Favorite odds and ends from today's news:
Passalong PR
A NYT story on passalong pr (my term). It goes like this. Coal producers and power companies have a trade group that hires a lobbying firm that hires a different lobbying firm that has a brainiac staffer who sends fake letters to lawmakers pretending that they're from nonprofit groups opposed to climate change laws. The brainiac gets fired, we're told, thus absolving anyone else of responsibility. So you pr guys out there, remember to hire someone to hire someone who then gets some low-level schmuck to fake stuff and then fall on his or her sword. Plausible deniability is a wonderful thing, especially when you make stuff up in order to persuade people.
More PR -- Kinda
PR, or lobbying, or trying to influence opinion, whatever it's called there's also a good story about pharmaceutical company hiring ghostwriters to gin up fake research reviews to say good things about their hormone replacement therapy. This is about as bad as it gets in academe, faking research or at least faking a review of the research.

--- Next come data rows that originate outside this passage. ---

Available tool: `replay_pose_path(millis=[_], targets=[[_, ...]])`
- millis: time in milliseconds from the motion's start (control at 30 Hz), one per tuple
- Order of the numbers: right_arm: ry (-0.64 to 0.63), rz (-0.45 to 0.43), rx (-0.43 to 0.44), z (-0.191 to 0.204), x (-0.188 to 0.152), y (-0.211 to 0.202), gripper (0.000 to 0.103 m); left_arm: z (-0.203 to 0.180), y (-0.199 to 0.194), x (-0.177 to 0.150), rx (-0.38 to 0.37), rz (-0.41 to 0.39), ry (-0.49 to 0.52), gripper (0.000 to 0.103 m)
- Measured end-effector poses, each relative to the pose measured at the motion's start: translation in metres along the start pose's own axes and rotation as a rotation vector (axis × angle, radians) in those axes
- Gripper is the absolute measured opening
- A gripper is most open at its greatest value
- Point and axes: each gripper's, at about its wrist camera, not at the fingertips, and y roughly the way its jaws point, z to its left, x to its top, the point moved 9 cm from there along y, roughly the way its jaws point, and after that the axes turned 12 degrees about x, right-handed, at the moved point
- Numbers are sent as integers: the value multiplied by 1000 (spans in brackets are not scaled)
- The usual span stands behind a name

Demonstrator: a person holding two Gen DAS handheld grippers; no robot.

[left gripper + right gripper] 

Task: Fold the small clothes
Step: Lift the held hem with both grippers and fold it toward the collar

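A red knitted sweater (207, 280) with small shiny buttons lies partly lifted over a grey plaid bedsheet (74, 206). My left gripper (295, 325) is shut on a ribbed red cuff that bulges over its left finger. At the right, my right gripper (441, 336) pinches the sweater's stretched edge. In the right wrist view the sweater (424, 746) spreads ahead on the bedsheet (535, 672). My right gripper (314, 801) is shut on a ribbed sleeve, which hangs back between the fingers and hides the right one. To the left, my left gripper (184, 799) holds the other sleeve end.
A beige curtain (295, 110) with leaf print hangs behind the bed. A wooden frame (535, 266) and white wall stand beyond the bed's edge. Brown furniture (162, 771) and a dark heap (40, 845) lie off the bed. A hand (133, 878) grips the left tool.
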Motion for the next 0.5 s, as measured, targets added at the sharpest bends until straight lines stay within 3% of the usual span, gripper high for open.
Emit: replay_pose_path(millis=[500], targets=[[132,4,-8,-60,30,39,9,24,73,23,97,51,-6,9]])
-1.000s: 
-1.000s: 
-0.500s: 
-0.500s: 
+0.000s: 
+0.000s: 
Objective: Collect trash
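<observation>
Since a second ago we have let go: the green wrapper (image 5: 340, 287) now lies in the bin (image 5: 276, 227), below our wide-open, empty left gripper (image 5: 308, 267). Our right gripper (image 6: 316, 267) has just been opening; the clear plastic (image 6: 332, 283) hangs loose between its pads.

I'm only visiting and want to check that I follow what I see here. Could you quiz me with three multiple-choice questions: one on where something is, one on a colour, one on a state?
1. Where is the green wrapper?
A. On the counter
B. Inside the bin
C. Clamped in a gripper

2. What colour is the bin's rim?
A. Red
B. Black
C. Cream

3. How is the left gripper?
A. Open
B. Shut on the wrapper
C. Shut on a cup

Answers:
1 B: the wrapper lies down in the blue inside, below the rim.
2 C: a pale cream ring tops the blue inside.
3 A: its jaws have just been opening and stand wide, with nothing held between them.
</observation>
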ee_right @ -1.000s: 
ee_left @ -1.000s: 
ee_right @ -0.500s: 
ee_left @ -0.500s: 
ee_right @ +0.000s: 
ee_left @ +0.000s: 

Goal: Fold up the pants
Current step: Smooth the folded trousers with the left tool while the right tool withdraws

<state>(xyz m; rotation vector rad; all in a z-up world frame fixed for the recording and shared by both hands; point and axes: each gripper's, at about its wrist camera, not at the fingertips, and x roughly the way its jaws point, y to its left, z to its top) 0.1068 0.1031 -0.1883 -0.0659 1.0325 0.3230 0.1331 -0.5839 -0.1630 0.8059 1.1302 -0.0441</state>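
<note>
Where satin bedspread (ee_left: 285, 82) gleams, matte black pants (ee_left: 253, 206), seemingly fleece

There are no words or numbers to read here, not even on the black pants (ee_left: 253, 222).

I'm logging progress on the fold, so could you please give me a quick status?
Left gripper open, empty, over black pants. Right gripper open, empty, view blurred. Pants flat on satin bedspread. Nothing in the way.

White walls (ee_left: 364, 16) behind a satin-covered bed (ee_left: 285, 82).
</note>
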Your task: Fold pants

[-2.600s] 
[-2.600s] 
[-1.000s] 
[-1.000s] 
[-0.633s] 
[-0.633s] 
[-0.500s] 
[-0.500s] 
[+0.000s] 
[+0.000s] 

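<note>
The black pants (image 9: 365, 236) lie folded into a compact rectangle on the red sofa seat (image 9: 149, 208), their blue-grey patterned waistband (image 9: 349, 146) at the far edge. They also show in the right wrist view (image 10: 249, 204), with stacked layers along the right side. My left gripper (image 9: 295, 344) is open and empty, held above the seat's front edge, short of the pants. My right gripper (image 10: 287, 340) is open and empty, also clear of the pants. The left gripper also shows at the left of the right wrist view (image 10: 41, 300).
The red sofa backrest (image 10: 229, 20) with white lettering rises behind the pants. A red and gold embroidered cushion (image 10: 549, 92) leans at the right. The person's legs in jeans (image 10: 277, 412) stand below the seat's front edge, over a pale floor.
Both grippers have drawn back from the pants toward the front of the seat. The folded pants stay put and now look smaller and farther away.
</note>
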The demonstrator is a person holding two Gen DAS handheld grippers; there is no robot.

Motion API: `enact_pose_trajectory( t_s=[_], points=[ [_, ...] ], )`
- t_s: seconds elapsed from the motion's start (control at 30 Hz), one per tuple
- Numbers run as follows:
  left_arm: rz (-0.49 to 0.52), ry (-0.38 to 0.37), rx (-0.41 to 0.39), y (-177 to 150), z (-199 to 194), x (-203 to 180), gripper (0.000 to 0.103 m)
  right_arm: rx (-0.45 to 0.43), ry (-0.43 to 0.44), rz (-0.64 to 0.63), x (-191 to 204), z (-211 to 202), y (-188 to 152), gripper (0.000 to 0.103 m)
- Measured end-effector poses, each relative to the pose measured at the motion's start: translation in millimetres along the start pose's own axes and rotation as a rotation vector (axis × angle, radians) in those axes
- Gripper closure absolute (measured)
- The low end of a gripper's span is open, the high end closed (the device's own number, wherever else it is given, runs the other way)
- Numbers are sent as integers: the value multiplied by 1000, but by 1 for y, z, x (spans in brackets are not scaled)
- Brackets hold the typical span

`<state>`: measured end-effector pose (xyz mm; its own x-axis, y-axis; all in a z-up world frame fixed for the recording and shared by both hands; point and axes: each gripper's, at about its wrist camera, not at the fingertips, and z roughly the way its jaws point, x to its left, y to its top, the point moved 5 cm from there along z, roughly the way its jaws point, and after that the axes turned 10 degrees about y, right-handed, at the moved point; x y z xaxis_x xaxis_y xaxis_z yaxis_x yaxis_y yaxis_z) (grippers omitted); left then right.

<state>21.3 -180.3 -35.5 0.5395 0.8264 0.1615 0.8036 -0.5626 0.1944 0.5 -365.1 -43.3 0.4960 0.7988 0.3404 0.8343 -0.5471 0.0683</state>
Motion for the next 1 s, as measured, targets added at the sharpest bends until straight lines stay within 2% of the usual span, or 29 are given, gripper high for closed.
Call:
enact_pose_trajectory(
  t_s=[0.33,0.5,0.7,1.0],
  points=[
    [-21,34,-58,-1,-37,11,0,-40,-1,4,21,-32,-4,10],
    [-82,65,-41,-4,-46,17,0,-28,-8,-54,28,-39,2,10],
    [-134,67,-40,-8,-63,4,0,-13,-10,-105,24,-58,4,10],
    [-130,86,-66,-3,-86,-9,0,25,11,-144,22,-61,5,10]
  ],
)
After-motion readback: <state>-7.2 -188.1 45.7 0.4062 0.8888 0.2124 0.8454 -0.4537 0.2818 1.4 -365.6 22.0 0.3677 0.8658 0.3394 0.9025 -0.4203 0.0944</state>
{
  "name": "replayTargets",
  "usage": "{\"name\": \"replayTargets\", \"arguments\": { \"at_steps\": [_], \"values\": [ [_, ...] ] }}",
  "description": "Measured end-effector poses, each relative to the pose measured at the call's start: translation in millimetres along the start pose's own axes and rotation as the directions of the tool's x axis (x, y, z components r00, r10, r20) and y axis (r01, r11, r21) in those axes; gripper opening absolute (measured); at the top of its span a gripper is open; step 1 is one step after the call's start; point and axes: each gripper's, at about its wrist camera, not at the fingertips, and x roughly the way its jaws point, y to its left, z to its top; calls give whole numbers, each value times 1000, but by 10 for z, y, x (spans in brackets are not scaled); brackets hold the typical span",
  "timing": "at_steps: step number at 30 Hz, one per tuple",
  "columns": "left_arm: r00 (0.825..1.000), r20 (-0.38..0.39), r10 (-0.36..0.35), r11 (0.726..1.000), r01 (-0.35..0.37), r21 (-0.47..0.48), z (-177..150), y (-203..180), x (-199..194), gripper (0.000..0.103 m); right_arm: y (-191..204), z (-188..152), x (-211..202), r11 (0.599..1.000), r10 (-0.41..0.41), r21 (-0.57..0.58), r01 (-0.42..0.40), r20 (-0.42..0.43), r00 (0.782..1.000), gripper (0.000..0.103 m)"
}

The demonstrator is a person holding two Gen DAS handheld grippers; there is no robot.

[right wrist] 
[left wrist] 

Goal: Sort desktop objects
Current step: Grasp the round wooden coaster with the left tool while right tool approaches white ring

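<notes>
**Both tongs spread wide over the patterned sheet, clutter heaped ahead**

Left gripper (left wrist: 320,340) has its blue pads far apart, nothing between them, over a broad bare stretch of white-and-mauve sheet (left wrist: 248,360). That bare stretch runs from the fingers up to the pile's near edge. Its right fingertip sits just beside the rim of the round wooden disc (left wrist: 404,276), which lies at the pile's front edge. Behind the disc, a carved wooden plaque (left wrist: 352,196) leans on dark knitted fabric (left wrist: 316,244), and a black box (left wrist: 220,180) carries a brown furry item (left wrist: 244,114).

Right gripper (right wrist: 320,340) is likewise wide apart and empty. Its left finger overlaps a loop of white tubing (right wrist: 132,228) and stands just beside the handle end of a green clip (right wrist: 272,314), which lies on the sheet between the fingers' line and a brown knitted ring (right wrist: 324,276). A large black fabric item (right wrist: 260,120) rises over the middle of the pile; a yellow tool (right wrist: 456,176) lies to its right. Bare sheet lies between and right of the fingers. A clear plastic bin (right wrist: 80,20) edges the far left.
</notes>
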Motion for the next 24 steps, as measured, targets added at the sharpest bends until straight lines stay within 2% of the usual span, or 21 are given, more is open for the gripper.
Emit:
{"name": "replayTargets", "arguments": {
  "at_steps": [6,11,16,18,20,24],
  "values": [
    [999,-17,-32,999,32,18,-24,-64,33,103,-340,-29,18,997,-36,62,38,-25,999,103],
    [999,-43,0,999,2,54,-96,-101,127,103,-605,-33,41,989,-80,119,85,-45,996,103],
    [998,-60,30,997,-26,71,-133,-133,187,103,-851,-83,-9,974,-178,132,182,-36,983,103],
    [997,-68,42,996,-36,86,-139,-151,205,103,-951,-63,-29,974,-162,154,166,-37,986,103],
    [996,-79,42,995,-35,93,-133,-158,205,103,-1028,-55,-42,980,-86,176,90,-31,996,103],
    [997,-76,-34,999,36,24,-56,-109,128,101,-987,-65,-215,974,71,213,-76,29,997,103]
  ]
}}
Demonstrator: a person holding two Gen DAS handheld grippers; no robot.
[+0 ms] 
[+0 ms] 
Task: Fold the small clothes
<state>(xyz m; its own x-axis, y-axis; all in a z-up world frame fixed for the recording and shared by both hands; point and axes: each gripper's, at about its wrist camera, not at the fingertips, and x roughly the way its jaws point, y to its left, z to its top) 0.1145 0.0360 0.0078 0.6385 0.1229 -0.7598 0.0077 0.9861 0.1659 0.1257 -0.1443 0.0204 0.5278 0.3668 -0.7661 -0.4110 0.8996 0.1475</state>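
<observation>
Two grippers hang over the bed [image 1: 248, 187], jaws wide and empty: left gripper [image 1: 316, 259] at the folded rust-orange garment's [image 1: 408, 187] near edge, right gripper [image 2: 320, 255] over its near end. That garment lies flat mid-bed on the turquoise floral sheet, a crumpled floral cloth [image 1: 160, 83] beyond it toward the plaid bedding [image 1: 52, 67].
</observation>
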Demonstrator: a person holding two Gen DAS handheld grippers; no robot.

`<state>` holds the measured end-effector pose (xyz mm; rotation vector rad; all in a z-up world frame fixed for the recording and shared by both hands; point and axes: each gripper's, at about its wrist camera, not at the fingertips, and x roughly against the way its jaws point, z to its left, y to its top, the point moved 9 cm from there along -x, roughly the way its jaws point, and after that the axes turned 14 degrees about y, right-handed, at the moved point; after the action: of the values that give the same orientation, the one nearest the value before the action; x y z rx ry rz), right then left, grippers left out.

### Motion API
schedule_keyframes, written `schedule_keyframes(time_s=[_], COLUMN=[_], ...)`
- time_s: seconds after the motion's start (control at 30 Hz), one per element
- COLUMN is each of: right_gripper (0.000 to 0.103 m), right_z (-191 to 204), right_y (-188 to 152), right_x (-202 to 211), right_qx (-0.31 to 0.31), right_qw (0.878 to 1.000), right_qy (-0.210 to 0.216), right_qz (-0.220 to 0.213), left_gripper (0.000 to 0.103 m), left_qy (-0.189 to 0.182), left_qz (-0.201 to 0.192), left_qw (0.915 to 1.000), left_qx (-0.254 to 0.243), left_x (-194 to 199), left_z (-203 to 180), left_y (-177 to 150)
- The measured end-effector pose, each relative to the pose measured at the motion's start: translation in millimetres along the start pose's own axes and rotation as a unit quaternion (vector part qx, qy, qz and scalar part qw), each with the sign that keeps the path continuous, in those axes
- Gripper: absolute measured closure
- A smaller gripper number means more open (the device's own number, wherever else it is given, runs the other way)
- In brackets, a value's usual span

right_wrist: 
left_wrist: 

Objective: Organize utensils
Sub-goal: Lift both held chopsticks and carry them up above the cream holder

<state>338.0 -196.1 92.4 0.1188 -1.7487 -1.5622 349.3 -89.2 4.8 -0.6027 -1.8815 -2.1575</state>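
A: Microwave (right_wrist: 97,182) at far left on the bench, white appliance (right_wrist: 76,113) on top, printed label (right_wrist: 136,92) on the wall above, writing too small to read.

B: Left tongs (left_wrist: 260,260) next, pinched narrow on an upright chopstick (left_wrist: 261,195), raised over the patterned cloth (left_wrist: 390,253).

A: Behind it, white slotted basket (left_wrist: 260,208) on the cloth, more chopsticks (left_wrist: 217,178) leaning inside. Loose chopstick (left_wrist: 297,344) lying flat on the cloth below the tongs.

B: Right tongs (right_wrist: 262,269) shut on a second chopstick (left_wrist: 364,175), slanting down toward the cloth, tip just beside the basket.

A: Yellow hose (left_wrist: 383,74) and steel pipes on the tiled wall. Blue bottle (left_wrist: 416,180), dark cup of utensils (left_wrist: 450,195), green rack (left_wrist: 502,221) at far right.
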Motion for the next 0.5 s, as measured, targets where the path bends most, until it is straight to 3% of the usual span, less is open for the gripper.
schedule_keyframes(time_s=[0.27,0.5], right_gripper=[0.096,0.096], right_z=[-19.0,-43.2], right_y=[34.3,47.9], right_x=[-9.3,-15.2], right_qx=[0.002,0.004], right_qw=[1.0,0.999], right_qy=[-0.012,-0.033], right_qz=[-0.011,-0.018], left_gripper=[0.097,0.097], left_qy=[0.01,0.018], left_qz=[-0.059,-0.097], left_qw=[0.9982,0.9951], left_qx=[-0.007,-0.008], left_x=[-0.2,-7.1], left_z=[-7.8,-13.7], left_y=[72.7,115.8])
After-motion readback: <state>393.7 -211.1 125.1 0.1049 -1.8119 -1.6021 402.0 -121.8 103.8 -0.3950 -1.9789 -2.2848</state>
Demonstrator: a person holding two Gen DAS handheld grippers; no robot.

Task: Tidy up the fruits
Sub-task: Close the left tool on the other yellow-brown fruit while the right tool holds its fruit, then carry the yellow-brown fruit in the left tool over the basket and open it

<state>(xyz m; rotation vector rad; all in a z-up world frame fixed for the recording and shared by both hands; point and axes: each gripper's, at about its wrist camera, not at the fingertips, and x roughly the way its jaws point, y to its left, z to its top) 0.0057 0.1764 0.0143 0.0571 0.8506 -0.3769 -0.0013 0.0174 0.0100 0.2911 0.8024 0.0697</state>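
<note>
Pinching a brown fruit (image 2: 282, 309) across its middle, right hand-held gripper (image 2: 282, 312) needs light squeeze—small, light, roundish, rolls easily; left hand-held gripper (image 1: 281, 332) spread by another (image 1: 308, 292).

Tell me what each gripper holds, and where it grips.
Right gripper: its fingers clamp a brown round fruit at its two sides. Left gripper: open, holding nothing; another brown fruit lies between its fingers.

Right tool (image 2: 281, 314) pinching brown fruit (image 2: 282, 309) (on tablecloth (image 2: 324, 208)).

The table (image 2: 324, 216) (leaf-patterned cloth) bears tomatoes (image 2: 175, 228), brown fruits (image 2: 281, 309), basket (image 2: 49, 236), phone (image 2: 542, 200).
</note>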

It came out as part of a lawsuit.
Third Person Effect and Driving While Yakking
Summit coming soon on driving while distracted, the new phrase to describe talking or texting on that annoying cell phone while trying not to kill someone while driving.
So how the heck do I work the third-person effect in all this? First, a brief definition: The third-person effect means we think media content doesn't affect us, but it does affect others. In a way this is reported in a story today about the potential of new laws aimed to stopping people from driving while, yup, distracted. Deep in the story, a survey by AAA that found "58 percent of drivers consider other motorists talking on a cellphone to be a very serious threat" and 87 percent think texting is dangerous. But ... and here's the third-person ... 67 percent said they had yakked on a phone while driving, and 21 percent had texted. Sheesh. To summarize, do as I say, not as I do.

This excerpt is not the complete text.